Public bug reported:

This bug originates from my post to the openstack-discuss ML - 
https://lists.openstack.org/archives/list/[email protected]/thread/E3VYY24HUGBNH7626ALOGZMJRVX5VOSZ/
which was discussed at a cinder-weekly 
(https://meetings.opendev.org/meetings/cinder/2024/cinder.2024-01-24-14.01.log.html#l-43).

In short: There seem to be inconsistencies in the correct and required Ceph 
authx permissions for the RBD clients in Cinder, Glance and also Nova.
While it's nice to have the various deployment tools like openstack-ansible 
([4]) or charm[[5]]) do it somewhat "properly",
first and foremost this needs to be properly documented in the source 
documentation of Glance and also Cinder and Nova for that matter.

And achieving this is what this bug report is intended to do.
The proposed steps are ...

 * determine and discuss the correct caps (least privileges, caps via profiles 
where possible, ...)
 * update the documentation / install guides and the devstack code.
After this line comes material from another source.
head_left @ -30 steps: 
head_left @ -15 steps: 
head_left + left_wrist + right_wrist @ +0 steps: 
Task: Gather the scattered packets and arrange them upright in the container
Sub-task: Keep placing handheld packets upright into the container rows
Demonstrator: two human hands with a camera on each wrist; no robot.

Those 
should all serve as references for the correct way of doing things.
 * write an upgrade bullet point to release notes for Caracal, to have 
operators check and align their caps
 * spread the word / open bugs for the deployment tools for them to update 
their config / code accordingly
 * send a PR to have Ceph update their docs


The long story about the various Ceph (RBD) clients and uses withing
Glance, Cinder and Nova:


1) Glance

First there was a simple issue reported for Glance [3].
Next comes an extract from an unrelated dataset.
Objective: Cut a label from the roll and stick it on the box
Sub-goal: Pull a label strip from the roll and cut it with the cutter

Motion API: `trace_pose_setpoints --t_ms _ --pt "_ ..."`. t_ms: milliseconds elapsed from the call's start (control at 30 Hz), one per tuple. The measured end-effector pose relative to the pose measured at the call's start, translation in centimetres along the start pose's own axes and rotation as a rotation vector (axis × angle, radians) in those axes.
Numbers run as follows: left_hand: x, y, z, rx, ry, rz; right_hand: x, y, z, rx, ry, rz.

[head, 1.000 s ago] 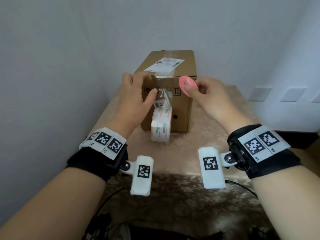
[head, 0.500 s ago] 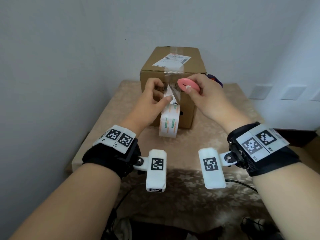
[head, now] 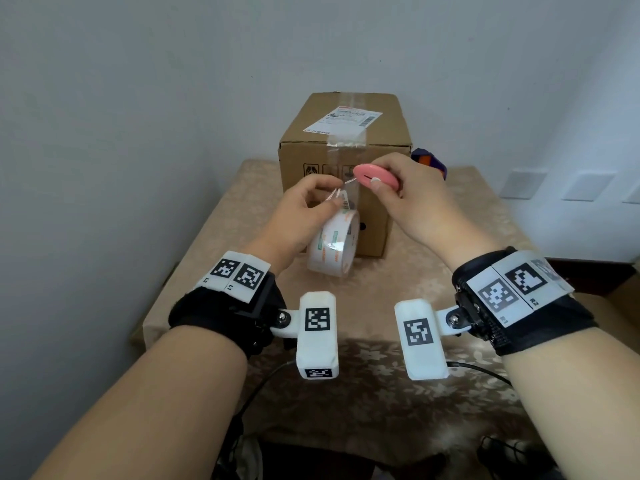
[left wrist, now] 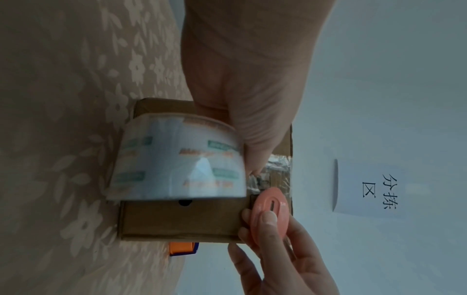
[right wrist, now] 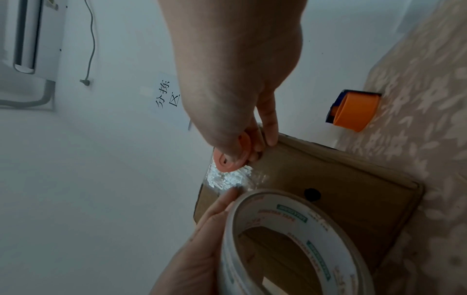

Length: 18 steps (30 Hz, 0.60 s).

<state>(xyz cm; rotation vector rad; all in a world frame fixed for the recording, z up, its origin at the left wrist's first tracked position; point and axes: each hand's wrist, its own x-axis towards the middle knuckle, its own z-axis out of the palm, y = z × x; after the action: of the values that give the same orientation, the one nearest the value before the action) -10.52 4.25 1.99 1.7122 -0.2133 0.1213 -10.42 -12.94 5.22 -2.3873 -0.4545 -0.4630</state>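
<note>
A brown cardboard box (head: 374, 209) stands at the back of the table, with a printed label and clear tape on its top. In front of it hangs the white label roll (head: 332, 247), with orange and green print. Its clear strip (head: 346, 199) runs up to my left hand (head: 332, 197), which pinches the strip's end between thumb and fingers. My right hand (head: 377, 183) grips a pink oval cutter (head: 375, 174), and the cutter's tip touches the strip just right of my left fingertips. In the wrist views the roll (left wrist: 177, 159) (right wrist: 290, 239) and the cutter (left wrist: 270, 211) (right wrist: 232, 157) lie close against the box (right wrist: 341, 189).
An orange and blue tape dispenser (head: 429, 161) (right wrist: 353, 109) lies behind the box on the right. The table wears a beige flowered cloth (head: 433, 237). White walls close in on the left and behind. Cables hang below the table's front edge (head: 478, 367).
My right hand has turned the pink cutter flat and brought it left onto the strip. My left hand has closed from spread fingers to a pinch on the strip, and the roll now hangs tilted.
</note>
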Motion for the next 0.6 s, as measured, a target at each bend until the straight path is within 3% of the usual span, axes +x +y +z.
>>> trace_pose_setpoints --t_ms 167,333,500,600 --pt "-0.1 -0.2 0.2 -0.012 0.029 -0.035 -0.1 -0.1 0.2 -0.049 -0.047 -0.011" --pt "-0.4 -0.6 1.3 -0.077 0.169 -0.133 -0.4 -0.2 0.4 -0.126 -0.124 -0.008" --pt "-0.4 -0.4 0.9 -0.079 0.127 -0.273 -0.5 -0.5 0.2 -0.186 -0.145 -0.026" --pt "-0.5 -0.3 0.5 -0.087 0.127 -0.266 -0.7 -0.7 0.1 -0.194 -0.137 -0.064"
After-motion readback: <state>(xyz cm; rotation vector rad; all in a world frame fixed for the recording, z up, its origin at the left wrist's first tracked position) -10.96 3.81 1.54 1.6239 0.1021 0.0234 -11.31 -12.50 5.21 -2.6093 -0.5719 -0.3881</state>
When Glance is requested to delete an image it will check if this image has 
depended children, see 
https://opendev.org/openstack/glance_store/src/commit/6f5011d1f05c99894fb8b909d33ad23a20bf83a9/glance_store/_drivers/rbd.py#L459.
The children of Glance images usually are (Cinder) volumes, which therefore 
live in a different RBD pool "volumes". But if such children do exist a 500 
error is thrown by Glance API.

Manually using the RBD client shows the same error:

> # rbd -n client.glance -k /etc/ceph/ceph.client.glance.keyring -p images 
> children $IMAGE_ID
>
> 2023-12-13T16:51:48.131+0000 7f198cf4e640 -1 librbd::image::OpenRequest: 
> failed to retrieve name: (1) Operation not permitted
> 2023-12-13T16:51:48.131+0000 7f198d74f640 -1 librbd::ImageState: 
> 0x5639fdd5af60 failed to open image: (1) Operation not permitted
> rbd: listing children failed: (1) Operation not permitted
> 2023-12-13T16:51:48.131+0000 7f1990c474c0 -1 librbd::api::Image: 
> list_descendants: failed to open descendant b7078ed7ace50d from pool 
> instances:(1) Operation not permitted

So it's a permission error. Following either the documentation of Glance [1] or 
Ceph [2] on configuring the ceph auth caps there is no mention of granting 
anything towards the volume pool to Glance.
So this is what I currently have configured:

> client.cinder
>         key: REACTED
>         caps: [mgr] profile rbd pool=volumes, profile rbd-read-only 
> pool=images
>         caps: [mon] profile rbd
>         caps: [osd] profile rbd pool=volumes, profile rbd-read-only 
> pool=images
>
> client.glance
>         key: REACTED
>         caps: [mgr] profile rbd pool=images
>         caps: [mon] profile rbd
>         caps: [osd] profile rbd pool=images
>
>    client.nova
>         key: REACTED
>         caps: [mgr] profile rbd pool=instances, profile rbd pool=images
>         caps: [mon] profile rbd
>         caps: [osd] profile rbd pool=instances, profile rbd pool=images
>

When granting the glance client e.g. "rbd-read-only" to the volumes pool via:
>
> # ceph auth caps client.glance mon 'profile rbd' osd 'profile rbd 
> pool=images, profile rbd-read-only pool=volumes' mgr 'profile rbd 
> pool=images, profile rbd-read-only pool=volumes'
>
the error is gone.
This is the wrong approach though! Which was established during the discussion 
on the ML:


a) Commit [10] introduced the method "_snapshot_has_external_reference" to the 
yoga
release to fix [11]. The commit message also briefly states:
...

    NOTE: To check this dependency glance osd needs 'read' access to
    cinder and nova side RBD pool.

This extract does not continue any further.